L ’Africain serait-il un « tout autre», une «figure de l’altérité radicale» dont la spécificité serait logée dans une détermination qui lui refuserait toute historicité, toute distanciation critique, enfermé qu’il serait dans l’immuabilité de son éternité ? Ce sont là quelques questionnements importants agités dans le livre de Bado Ndoye : « Paulin Hountondji. Leçons de Philosophie africaine. » Aussi, interroge-t-il le statut de la philosophie en Afrique .

Question de savoir si cette dernière se livre sous la forme de mythes, de légendes, voire de manières de faire et d’être, ou plutôt sous forme de réflexion autonome portée par un sujet ? Processus d’individuation ou processus collectif ? Aussi, l’auteur convoque-t-il Lévy Bruhl (La pensée primitive) et surtout le Révérend Père Placide Tempels dont la publication du livre, « la philosophie bantoue », en 1947, marque un tournant décisif dans l’histoire de la pensée en Afrique.

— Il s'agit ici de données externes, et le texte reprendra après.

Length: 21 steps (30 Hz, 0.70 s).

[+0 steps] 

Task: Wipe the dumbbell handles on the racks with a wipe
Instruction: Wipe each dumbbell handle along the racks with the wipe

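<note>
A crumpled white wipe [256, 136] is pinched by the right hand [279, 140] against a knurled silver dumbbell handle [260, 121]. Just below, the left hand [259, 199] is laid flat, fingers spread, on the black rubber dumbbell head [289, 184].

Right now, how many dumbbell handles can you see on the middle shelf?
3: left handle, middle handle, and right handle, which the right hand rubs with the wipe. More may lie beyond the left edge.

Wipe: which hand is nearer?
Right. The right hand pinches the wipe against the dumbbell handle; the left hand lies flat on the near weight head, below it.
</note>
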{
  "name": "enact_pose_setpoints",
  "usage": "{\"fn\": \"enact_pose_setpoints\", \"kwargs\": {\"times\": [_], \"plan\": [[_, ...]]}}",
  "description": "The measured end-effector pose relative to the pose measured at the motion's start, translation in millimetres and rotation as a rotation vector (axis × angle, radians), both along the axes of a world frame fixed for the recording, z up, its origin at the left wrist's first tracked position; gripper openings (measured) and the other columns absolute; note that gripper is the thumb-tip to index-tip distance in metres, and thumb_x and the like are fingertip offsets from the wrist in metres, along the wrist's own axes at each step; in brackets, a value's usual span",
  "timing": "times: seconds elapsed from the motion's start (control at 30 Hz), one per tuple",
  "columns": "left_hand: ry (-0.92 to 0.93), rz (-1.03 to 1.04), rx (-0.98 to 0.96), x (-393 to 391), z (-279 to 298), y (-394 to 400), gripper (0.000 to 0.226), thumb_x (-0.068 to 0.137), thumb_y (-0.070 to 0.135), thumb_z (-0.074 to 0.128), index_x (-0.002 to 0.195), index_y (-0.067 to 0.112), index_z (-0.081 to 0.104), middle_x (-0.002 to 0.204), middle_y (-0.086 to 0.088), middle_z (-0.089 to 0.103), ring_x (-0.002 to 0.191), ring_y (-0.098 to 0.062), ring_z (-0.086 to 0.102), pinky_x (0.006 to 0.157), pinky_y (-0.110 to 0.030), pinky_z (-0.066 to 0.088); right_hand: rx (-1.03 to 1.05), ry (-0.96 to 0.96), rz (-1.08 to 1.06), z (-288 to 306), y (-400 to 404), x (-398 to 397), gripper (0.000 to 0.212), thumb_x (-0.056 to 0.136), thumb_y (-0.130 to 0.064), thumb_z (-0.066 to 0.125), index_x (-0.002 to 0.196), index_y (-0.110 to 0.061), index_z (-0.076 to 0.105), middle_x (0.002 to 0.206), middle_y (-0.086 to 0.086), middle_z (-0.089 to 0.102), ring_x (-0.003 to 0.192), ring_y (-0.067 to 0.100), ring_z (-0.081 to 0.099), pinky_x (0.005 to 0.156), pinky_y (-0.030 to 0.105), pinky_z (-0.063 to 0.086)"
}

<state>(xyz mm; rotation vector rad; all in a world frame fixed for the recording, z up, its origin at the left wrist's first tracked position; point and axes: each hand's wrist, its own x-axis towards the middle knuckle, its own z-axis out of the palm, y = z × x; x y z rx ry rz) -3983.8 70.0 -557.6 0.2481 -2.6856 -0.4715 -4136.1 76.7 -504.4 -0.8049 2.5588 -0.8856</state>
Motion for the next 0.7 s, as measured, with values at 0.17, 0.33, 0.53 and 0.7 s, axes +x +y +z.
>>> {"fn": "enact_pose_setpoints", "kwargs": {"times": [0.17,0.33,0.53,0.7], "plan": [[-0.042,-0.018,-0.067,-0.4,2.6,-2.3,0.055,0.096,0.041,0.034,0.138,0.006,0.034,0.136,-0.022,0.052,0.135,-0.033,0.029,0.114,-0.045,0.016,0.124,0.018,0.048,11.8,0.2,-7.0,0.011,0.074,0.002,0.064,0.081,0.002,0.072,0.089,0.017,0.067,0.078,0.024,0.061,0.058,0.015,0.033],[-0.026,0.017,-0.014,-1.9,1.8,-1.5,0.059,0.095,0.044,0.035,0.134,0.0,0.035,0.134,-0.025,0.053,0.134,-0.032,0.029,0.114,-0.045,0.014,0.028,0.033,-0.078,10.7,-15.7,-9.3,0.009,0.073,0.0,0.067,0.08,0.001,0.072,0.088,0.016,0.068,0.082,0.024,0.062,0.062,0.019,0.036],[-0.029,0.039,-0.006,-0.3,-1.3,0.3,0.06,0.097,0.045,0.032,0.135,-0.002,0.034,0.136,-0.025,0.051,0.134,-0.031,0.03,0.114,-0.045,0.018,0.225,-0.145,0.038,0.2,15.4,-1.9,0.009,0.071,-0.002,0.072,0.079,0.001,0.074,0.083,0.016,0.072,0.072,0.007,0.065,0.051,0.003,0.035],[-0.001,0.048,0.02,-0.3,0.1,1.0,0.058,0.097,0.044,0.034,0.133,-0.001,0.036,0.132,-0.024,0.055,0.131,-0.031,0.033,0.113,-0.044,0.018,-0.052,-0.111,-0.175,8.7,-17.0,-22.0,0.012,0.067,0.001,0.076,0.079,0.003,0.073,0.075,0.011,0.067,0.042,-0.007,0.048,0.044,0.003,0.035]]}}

Pour la première fois, l’existence d’une philosophie africaine est attestée, ce qui vaut à l’ouvrage d’être salué par nombre d’intellectuels africains dont Alioune Diop de la maison « Présence africaine », qui en assuré l’ édition, Léopold Sédar Senghor, Cheikh Anta Diop. Tous y ont vu la réfutation magistrale des thèses racistes « qui, de Hume, Kant et Hegel jusqu’à Lévy-Bruhl, ont jeté les bases philosophiques de l’ethnologie coloniale ». Ce livre sera donc célébré comme une « réhabilitation de la dignité de l ‘homme noir ». Un bémol toutefois avec Aimé Césaire qui y décèle plutôt « une philosophie vaseuse et méphitique à souhait » à cause de l’usage qui pourrait en être fait. On assistera ainsi dans les années 70 à une critique philosophique systématique des thèses de Tempels sous la houlette de Paulin Hountondji, Marcien Towa et Fabien Eboussi Boula.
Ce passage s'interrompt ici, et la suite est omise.